Most publishers don't believe that it is in their best interest to sell DRM-
free ebooks. (This includes all the publishers I have done business with,
which is a fairly representative sample). It's not that they're trying to get
rich, it's that they're trying to stay alive. Ebook sales have been declining
or at best have stabilized. Physical bookstores are declining. Publishers have
a fear-hate-dependency relationship with Amazon, so they would like to sell
ebooks directly, but very few have achieved any profitability there, and they
don't believe that selling digital files without some form of digital copy
protection is going to lead to more sales.

I have not been arguing here for DRM, I am simply telling you the reality of
the publishing business and how it is grappling with a very different
distribution environment than what we had 20+ years ago before there was such
a thing as ebooks.[2]

[2] I built my first commercially distributed ebooks in 2000 for the (old)
Microsoft Reader, Palm, and Rocket Ebook platforms. I've been in the
publishing industry since 1997.

Now I will argue for DRM — or at least, for finding a solution that works for
everyone.

I would like to think that DRM-free ebook distribution would work for
publishers, and I used to try to convince them that they should move in that
direction, but two things dampened my idealism: (1) my aforementioned
experience talking with western publishers about DRM-free distribution. (2) I
started talking with publishers in developing-world cultures. Many of these
publishers (especially in post-colonial contexts, where books were
traditionally donated by ministries and thus were free) have a very hard time
making ends meet, and they cannot envision getting their customers to pay for
digital files that don't have some kind of protection. There is too much
precedent in those places for both books and digital files to be free.

In short, very few publishers are going to embrace a solution that fails to
protect their content. If you buy a copy, they need to be able to ensure that
it remains a single copy.

But at the same time, few publishers think, "I love having my customers locked
into Amazon's platform. It's so good for my business that Amazon owns my
customers."

What we need is a system in which:

* publishers and distributors can sell ebooks to customers and ensure that those ebooks are protected as single copies

* customers can buy ebooks and ensure that they will always have access to those ebooks, on any platform that they own, no matter whose DRM servers go down (because no single entity owns the DRM / licensing platform)
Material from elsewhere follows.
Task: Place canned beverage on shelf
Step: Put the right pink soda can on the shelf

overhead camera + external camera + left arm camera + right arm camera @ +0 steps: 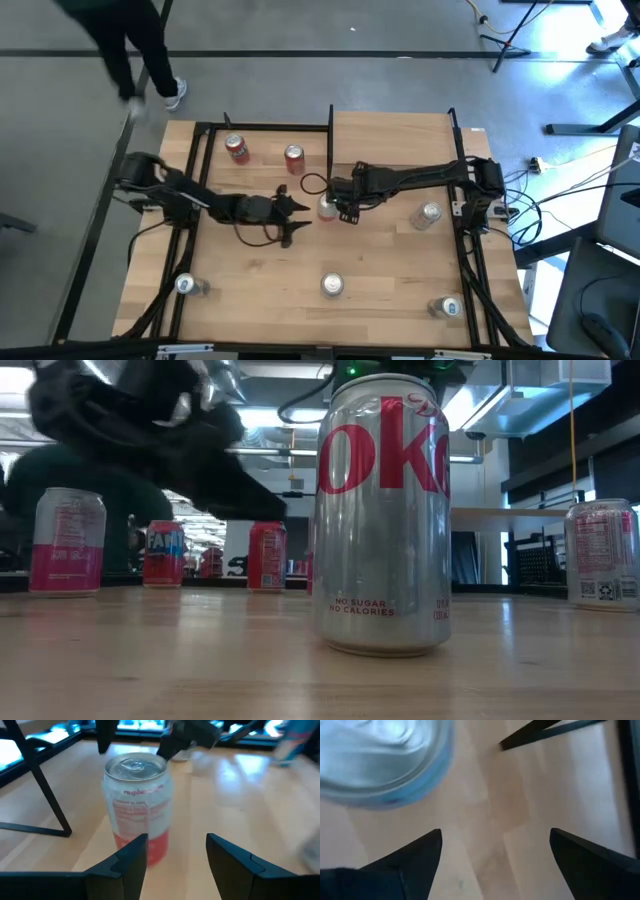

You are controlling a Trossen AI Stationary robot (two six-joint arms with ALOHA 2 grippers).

* customers can loan / given their ebooks to others, either permanently or for a limited period of time

* bonus: publishers (and therefore authors!) get a royalty on the resale

* important: buyers' full purchase history is knowable only by the buyers themselves

I believe the technical infrastructure to make this sort of system possible
are just now being put into place. And I believe that someone will succeed in
designing, building, and selling it to the publishing industry in the next few
years.

And yes, I'm looking forward to it: I would like to see the publishing
industry much less dependent of a single all-powerful distributor, and more
able to sell directly to their customers without intermediaries and without
fear. And as a reader, I would like to be able to buy digital books (and
movies, for that matter) and know that I will always have access to those
copies, no matter what, without being dependent on a single distributor. Or
resell them if I so choose.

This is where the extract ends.